EXERCISE
Each line with the string "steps" is to be copied from the records below.

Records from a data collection
────────

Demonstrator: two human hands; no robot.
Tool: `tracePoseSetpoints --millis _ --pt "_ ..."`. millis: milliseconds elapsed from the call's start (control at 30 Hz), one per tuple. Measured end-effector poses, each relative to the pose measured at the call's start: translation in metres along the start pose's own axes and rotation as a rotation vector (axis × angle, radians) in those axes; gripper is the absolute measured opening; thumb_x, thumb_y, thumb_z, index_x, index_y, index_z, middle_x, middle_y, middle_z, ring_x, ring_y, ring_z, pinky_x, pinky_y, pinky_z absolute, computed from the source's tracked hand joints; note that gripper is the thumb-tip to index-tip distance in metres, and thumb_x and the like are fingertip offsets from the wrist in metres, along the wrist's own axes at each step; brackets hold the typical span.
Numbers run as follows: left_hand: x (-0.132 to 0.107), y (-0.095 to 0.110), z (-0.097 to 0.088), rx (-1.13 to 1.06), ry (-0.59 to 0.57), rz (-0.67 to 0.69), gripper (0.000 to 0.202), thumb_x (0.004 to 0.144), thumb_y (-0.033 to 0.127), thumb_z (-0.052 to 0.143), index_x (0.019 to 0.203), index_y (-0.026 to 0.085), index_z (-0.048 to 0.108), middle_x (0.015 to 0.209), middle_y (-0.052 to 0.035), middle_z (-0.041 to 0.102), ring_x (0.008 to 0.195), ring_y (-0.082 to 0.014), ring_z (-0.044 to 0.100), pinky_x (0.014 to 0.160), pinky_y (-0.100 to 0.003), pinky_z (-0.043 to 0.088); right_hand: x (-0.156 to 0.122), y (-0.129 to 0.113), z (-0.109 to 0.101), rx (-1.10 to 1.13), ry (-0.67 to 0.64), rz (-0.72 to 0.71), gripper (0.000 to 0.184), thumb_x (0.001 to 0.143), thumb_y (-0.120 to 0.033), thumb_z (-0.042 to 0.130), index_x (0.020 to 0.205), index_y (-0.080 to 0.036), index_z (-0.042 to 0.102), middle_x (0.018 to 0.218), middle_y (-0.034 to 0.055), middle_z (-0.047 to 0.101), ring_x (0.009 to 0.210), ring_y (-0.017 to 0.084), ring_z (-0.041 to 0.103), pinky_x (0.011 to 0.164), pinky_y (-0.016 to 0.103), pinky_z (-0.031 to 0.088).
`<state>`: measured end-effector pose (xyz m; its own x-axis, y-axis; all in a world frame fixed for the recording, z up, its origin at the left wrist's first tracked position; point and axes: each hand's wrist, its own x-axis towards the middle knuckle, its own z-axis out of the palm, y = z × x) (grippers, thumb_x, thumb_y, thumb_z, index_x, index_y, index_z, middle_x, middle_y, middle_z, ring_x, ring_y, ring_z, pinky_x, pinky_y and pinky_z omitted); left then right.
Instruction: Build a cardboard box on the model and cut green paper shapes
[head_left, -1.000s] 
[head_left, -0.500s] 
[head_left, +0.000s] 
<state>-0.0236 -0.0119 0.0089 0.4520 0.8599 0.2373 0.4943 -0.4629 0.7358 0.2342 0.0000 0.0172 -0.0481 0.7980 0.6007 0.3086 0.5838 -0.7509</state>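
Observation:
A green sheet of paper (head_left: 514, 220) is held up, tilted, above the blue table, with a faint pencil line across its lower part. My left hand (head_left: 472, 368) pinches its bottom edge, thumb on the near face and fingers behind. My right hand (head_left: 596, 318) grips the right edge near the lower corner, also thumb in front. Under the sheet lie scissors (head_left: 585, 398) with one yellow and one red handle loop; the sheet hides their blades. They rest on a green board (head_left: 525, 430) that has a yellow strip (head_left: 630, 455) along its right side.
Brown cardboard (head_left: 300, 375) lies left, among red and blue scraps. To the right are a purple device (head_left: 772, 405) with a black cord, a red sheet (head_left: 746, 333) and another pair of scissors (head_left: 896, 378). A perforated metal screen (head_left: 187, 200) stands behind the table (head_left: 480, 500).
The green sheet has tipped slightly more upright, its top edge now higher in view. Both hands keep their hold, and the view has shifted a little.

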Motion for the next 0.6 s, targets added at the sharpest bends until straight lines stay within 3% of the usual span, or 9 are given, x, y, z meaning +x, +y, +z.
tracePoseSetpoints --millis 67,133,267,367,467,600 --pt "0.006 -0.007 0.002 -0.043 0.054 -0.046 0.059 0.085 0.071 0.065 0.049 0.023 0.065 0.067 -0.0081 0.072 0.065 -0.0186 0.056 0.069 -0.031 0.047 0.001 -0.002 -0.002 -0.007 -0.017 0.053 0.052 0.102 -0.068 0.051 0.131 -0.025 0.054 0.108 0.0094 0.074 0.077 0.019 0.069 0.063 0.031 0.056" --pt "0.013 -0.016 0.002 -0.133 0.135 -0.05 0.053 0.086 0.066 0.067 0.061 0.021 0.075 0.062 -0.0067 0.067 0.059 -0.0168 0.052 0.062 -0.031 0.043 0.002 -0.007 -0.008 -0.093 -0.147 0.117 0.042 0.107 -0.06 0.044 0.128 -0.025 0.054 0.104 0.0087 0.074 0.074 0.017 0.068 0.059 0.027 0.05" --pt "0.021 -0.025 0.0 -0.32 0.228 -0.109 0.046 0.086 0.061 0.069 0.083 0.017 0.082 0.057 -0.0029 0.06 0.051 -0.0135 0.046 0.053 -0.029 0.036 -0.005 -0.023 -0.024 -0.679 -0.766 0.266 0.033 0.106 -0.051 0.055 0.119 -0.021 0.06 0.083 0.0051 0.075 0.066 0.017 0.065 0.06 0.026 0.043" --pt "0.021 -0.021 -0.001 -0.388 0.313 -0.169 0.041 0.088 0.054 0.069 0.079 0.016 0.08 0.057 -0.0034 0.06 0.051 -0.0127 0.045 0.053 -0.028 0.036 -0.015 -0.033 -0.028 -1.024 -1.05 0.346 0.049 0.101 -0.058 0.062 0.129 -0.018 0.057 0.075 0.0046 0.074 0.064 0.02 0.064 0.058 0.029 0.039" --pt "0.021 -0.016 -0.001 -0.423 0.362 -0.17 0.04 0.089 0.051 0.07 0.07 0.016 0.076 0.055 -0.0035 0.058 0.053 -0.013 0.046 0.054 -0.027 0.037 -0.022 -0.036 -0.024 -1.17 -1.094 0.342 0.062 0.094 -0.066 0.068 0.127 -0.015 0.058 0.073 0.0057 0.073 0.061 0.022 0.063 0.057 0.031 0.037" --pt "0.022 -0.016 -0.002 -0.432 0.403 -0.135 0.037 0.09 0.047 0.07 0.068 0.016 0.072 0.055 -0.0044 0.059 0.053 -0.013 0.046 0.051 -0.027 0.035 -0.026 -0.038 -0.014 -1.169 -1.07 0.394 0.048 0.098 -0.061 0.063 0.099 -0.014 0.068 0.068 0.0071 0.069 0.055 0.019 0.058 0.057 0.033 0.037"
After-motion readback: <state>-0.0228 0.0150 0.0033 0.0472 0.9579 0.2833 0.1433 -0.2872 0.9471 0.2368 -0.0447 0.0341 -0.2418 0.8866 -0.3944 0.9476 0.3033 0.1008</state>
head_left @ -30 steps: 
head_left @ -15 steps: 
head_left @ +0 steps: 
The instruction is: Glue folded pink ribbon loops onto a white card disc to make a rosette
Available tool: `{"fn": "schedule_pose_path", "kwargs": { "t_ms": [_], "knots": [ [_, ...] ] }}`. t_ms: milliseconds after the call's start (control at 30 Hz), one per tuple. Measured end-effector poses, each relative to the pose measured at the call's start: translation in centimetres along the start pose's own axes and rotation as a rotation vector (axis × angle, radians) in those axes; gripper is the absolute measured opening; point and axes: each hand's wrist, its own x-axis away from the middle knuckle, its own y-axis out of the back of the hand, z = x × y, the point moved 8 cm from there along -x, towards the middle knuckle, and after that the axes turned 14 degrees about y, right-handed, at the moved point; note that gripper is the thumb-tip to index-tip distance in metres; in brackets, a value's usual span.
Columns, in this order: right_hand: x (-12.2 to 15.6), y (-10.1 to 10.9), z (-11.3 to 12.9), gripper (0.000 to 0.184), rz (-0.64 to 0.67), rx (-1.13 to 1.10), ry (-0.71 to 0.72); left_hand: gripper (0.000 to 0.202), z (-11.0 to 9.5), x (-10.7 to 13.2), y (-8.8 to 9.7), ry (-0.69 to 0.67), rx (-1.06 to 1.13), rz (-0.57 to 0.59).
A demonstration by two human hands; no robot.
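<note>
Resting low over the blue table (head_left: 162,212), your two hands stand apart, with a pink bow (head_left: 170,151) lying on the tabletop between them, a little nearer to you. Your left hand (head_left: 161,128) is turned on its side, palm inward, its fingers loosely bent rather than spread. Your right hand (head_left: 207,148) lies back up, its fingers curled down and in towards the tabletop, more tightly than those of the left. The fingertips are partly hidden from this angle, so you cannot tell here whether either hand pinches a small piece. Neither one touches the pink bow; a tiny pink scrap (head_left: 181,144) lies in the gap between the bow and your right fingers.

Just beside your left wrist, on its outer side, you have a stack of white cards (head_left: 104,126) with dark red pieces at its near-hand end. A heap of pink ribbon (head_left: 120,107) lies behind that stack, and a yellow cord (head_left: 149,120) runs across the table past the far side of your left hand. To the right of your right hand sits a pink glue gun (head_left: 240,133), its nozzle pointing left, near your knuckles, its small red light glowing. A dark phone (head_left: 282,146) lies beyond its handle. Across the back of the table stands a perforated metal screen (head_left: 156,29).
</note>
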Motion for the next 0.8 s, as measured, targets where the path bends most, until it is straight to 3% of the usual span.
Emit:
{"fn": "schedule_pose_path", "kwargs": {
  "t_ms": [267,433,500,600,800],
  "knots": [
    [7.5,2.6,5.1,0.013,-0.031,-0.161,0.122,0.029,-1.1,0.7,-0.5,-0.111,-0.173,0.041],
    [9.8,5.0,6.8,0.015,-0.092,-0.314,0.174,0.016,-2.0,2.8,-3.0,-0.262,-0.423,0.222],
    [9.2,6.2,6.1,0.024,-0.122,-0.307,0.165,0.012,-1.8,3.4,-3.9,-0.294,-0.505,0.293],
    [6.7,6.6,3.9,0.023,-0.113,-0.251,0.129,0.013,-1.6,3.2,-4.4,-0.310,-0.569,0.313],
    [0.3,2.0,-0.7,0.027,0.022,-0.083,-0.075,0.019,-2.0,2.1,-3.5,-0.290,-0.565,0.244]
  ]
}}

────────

YOUR SOLUTION
head_left @ -30 steps: 
head_left @ -15 steps: 
head_left @ +0 steps: 

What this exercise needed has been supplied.